| TASK GOAL |
All of the records below should be retyped exactly, with no pictures included.

| INFORMATION SUPPLIED |
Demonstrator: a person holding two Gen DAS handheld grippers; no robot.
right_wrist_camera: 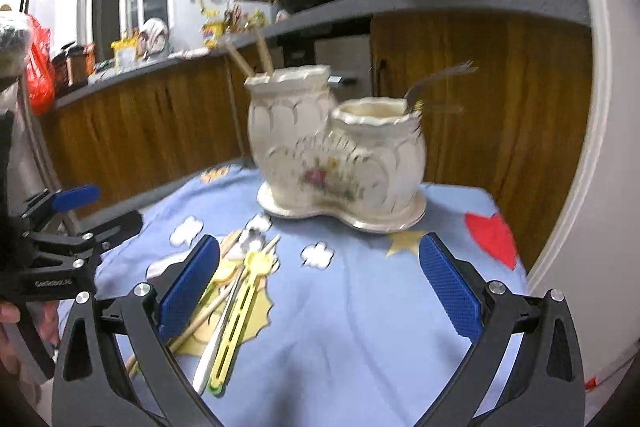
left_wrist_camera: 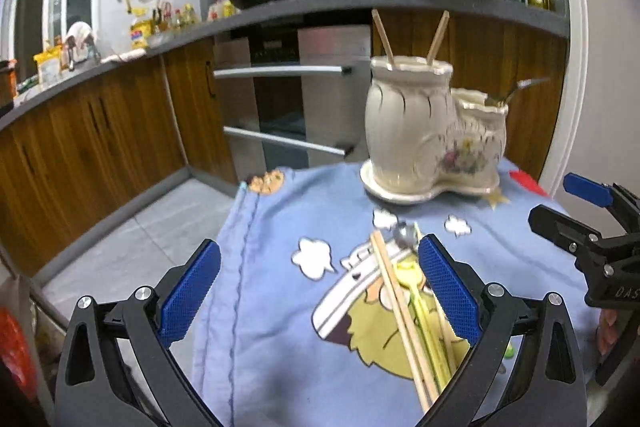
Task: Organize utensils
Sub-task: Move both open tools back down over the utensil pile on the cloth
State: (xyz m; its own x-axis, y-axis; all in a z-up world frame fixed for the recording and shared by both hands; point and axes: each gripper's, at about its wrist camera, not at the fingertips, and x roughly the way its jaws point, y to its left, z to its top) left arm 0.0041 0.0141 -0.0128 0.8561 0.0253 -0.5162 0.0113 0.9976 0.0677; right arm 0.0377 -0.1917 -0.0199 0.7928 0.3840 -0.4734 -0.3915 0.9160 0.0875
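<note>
Lying loose on the blue cartoon cloth (left_wrist_camera: 280,327) that covers the tabletop is a small bundle of utensils: a pair of wooden chopsticks (left_wrist_camera: 400,311), a yellow slotted plastic piece (right_wrist_camera: 236,327), a white handle (right_wrist_camera: 214,351) and what looks like a small metal spoon (left_wrist_camera: 405,233) at the far end of the pile. Beyond them stands the cream ceramic holder (left_wrist_camera: 420,131) with two joined cups on its saucer; two chopsticks (left_wrist_camera: 436,37) already lean in the taller cup and a metal utensil (right_wrist_camera: 436,79) pokes out of the lower one.

Both the left gripper (left_wrist_camera: 320,291) and the right gripper (right_wrist_camera: 320,291) have their jaws spread wide with nothing between the pads. The pile sits just inside the left gripper's right-hand jaw and just beside the right gripper's left-hand jaw.

These pieces look light and stiff, I reckon. The chopsticks are thin and smooth and may roll or scissor apart, so pinching across both near mid-length seems safest. The plastic piece looks slippery and flat against the soft cloth, which may bunch under the pads. The holder looks fragile and top-heavy, so anything dropped in should go gently.
</note>
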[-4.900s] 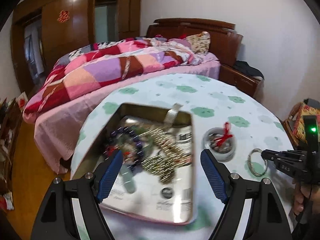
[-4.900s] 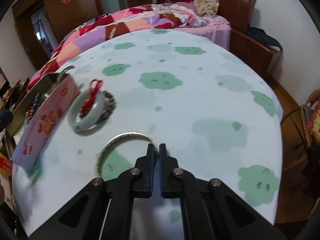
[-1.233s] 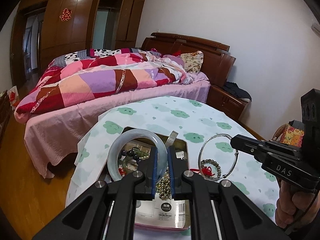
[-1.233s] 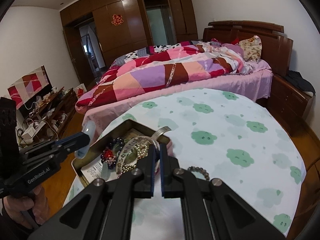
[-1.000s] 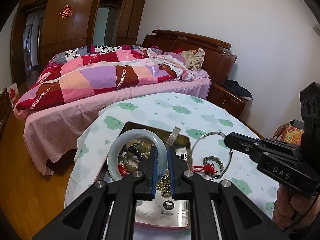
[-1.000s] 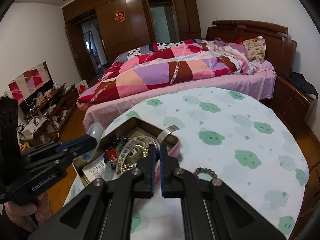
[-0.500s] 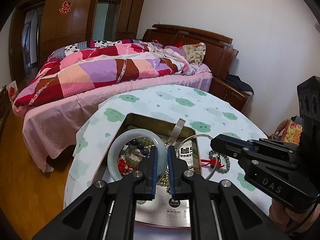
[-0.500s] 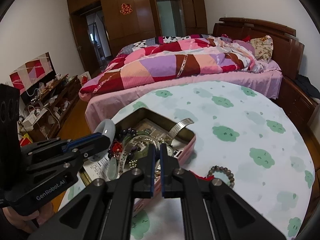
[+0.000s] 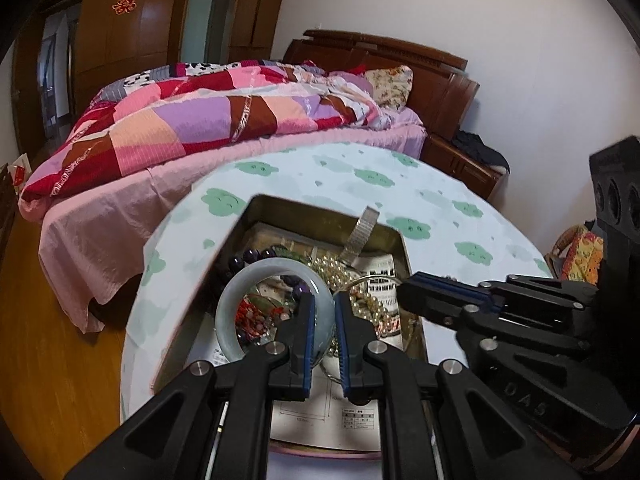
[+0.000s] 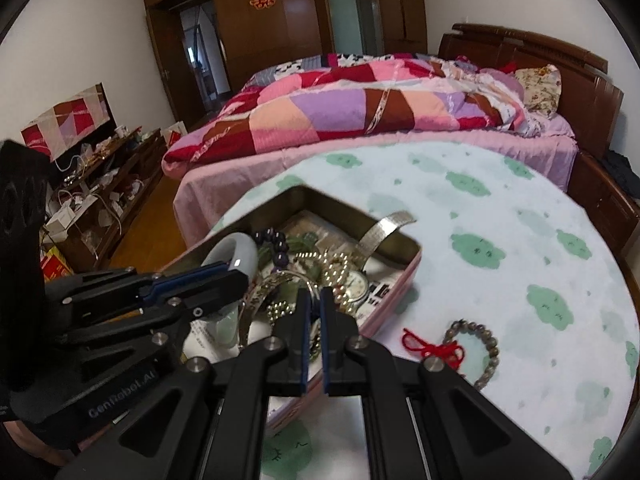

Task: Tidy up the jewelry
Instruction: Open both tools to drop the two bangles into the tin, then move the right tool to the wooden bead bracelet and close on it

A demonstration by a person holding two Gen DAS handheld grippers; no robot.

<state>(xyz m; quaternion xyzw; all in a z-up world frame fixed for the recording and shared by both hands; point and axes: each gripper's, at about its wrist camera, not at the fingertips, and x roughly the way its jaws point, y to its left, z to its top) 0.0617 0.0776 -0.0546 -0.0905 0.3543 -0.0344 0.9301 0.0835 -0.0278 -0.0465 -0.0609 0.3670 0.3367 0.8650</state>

| EXERCISE OUTPUT |
Demonstrator: a person holding two Gen DAS handheld grippers; no robot.
right_wrist_camera: 
left_wrist_camera: 
Task: Organize utensils
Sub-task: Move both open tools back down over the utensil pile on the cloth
State: (xyz m; its own x-axis, y-axis; all in a z-up world frame fixed for the recording and shared by both hands; point and axes: each gripper's, at about its wrist camera, not at the fingertips, and x roughly the way its jaws point, y to its left, z to its top) left arm 0.0041 0.0141 -0.0128 0.8561 0.0253 -0.5162 0.0113 0.9976 0.0677; right arm 0.0377 -0.1917 -0.0199 0.7928 0.3840 -0.4734 -0.3915 0.9160 0.0875
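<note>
Lying loose on the blue cartoon cloth (left_wrist_camera: 280,327) that covers the tabletop is a small bundle of utensils: a pair of wooden chopsticks (left_wrist_camera: 400,311), a yellow slotted plastic piece (right_wrist_camera: 236,327), a white handle (right_wrist_camera: 214,351) and what looks like a small metal spoon (left_wrist_camera: 405,233) at the far end of the pile. Beyond them stands the cream ceramic holder (left_wrist_camera: 420,131) with two joined cups on its saucer; two chopsticks (left_wrist_camera: 436,37) already lean in the taller cup and a metal utensil (right_wrist_camera: 436,79) pokes out of the lower one.

Both the left gripper (left_wrist_camera: 320,291) and the right gripper (right_wrist_camera: 320,291) have their jaws spread wide with nothing between the pads. The pile sits just inside the left gripper's right-hand jaw and just beside the right gripper's left-hand jaw.

These pieces look light and stiff, I reckon. The chopsticks are thin and smooth and may roll or scissor apart, so pinching across both near mid-length seems safest. The plastic piece looks slippery and flat against the soft cloth, which may bunch under the pads. The holder looks fragile and top-heavy, so anything dropped in should go gently.
</note>
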[-4.900s] 
[-4.900s] 
[-1.233s] 
[-1.233s] 
[-1.000s] 
[-1.000s] 
[-0.500s] 
[-0.500s] 
[+0.000s] 
[+0.000s] 

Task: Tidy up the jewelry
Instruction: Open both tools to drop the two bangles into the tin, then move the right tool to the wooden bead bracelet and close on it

A demonstration by a person holding two Gen DAS handheld grippers; no robot.

<state>(xyz m; quaternion xyzw; all in a z-up world frame fixed for the recording and shared by both hands; point and axes: each gripper's, at about its wrist camera, not at the fingertips, and x roughly the way its jaws point, y to its left, z to its top) 0.0617 0.0776 -0.0546 -0.0905 0.3543 -0.0344 0.9301 0.0835 -0.0278 -0.0465 -0.0609 0.3670 0.3367 0.8650</state>

The response above is complete.